Het doel van het protocol is om overeenkomstig het wetenschappelijke advies en de aanbevelingen van de Commissie voor de visserij in de westelijke en centrale Stille Oceaan (WCPFC), en binnen de grenzen van het beschikbare overschot, vangstmogelijkheden in de visserijwateren van de Cookeilanden toe te kennen aan Unievaartuigen. Voorts wordt beoogd om in het belang van beide partijen de samenwerking tussen de Europese Unie en de Cookeilanden te versterken met het oog op de instelling van een partnerschapskader voor de ontwikkeling van een duurzaam visserijbeleid en de verantwoorde exploitatie van de visbestanden in de vangstgebieden van de Cookeilanden.

Het nieuwe protocol tussen de EU en de Cookeilanden stelt de EU-vloot in staat om in de wateren van de Cookeilanden op tonijnsoorten te vissen en voorziet in de volgende vangstmogelijkheden:

–vier vaartuigen voor de tonijnvisserij met de ringzegen, die gedurende 100 dagen per jaar toegang hebben tot het vangstgebied van de Cookeilanden;

–mogelijkheid voor de EU-vloot om, op verzoek, 110 extra dagen per jaar toegang te krijgen.

Verenigbaarheid met bestaande bepalingen op het beleidsterrein

In overeenstemming met de prioriteiten van de verordening tot vaststelling van het gemeenschappelijk visserijbeleid (“de GVB-verordening”) 4 biedt het protocol vangstmogelijkheden in de vangstgebieden van de Cookeilanden voor Unievaartuigen op basis van de beste beschikbare wetenschappelijke adviezen en met inachtneming van de aanbevelingen van de WCPFC. Voorts stelt het protocol de Europese Unie en de Cookeilanden in de gelegenheid nauwer samen te werken aan de bevordering van een verantwoorde exploitatie van de visbestanden in de vangstgebieden van de Cookeilanden, en ondersteunt het de inspanningen van de Cookeilanden om hun visserijsector te ontwikkelen, zulks in het belang van beide partijen.

Verenigbaarheid met andere beleidsterreinen van de Unie

De uitonderhandeling van een nieuw protocol tot uitvoering van de PODV – het onderhavige verlengingsvoorstel is een tussenstap – past in het externe optreden van de EU ten aanzien van de landen in Afrika, het Caribisch gebied en de Stille Oceaan (“ACS-landen”).
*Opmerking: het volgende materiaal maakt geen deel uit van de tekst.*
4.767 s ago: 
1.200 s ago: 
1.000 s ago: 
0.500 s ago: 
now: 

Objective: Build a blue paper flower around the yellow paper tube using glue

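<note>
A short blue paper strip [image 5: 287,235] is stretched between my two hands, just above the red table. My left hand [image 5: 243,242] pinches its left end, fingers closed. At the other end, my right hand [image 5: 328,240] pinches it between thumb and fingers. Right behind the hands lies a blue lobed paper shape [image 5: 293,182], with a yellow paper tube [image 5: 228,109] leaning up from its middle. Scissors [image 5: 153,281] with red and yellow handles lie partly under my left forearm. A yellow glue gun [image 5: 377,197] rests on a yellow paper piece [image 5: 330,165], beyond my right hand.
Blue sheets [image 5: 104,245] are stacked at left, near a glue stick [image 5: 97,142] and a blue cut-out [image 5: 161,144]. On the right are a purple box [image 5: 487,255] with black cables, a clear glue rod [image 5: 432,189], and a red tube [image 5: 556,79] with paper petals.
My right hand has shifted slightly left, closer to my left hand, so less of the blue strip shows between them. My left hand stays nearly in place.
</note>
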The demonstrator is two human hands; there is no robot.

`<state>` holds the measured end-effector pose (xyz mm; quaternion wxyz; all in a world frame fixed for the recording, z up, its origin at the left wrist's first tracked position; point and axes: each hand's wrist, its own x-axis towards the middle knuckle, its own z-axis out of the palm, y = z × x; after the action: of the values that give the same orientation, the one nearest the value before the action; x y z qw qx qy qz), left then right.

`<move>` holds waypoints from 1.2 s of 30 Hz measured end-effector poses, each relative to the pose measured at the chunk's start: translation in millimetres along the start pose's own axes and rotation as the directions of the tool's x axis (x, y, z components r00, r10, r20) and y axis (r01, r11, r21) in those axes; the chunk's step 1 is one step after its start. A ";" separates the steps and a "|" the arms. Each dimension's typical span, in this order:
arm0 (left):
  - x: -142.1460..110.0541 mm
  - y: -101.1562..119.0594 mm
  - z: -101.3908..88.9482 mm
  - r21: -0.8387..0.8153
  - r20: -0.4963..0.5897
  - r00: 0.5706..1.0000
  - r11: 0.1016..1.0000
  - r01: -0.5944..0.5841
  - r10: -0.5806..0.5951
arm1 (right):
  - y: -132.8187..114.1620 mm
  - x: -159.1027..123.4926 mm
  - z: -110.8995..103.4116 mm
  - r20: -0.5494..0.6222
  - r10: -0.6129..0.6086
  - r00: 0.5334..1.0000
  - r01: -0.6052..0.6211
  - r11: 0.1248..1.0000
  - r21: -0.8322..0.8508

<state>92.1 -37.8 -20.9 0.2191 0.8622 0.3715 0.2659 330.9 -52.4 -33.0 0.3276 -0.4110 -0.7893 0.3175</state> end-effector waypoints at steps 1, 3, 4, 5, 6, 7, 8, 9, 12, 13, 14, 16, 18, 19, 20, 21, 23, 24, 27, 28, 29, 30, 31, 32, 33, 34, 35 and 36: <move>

Daarbij wordt met name rekening gehouden met de EU-doelstellingen op het gebied van de eerbiediging van de democratische beginselen en de mensenrechten.

2. RECHTSGRONDSLAG, SUBSIDIARITEIT EN EVENREDIGHEID

Rechtsgrondslag

De rechtsgrondslag is het Verdrag betreffende de werking van de Europese Unie (VWEU), meer bepaald artikel 43, lid 2, waarin het gemeenschappelijk visserijbeleid is vastgesteld, en artikel 218, lid 6, waarin is bepaald dat de Raad, op voorstel van de onderhandelaar, een besluit tot sluiting van de overeenkomst vaststelt.

Overeenkomstig artikel 17, lid 1, van het Verdrag betreffende de Europese Unie zorgt de Commissie voor de externe vertegenwoordiging van de Unie, behalve in aangelegenheden die onder het toepassingsgebied van het gemeenschappelijk buitenlands en veiligheidsbeleid vallen. Daarom zijn alleen de door de Commissie aangewezen ambtenaren bevoegd om kennis te geven van de sluiting van een overeenkomst tussen de EU en een derde land.

Subsidiariteit (bij niet-exclusieve bevoegdheid)

Het voorstel betreft een gebied dat onder de exclusieve bevoegdheid van de Europese Unie valt.

Evenredigheid

Het voorstel staat in verhouding tot de in artikel 31 van de GVB-verordening vastgelegde doelstelling om een juridisch, ecologisch, economisch en sociaal bestuurskader voor visserijactiviteiten van EU-vaartuigen in wateren van derde landen tot stand te brengen. Het is in overeenstemming met die bepalingen, alsook met de bepalingen van artikel 32 van diezelfde verordening over financiële steun aan derde landen.

3. EVALUATIE, RAADPLEGING VAN BELANGHEBBENDEN EN EFFECTBEOORDELING

Evaluatie van bestaande wetgeving en controle van de resultaatgerichtheid ervan

De belanghebbende partijen zijn geraadpleegd in het kader van de evaluatie van het protocol voor de periode 2016-2020. Ook zijn in technische vergaderingen deskundigen uit de lidstaten geraadpleegd. Uit deze raadplegingen is naar voren gekomen dat het voordelig zou zijn om het protocol met de Cookeilanden te vernieuwen.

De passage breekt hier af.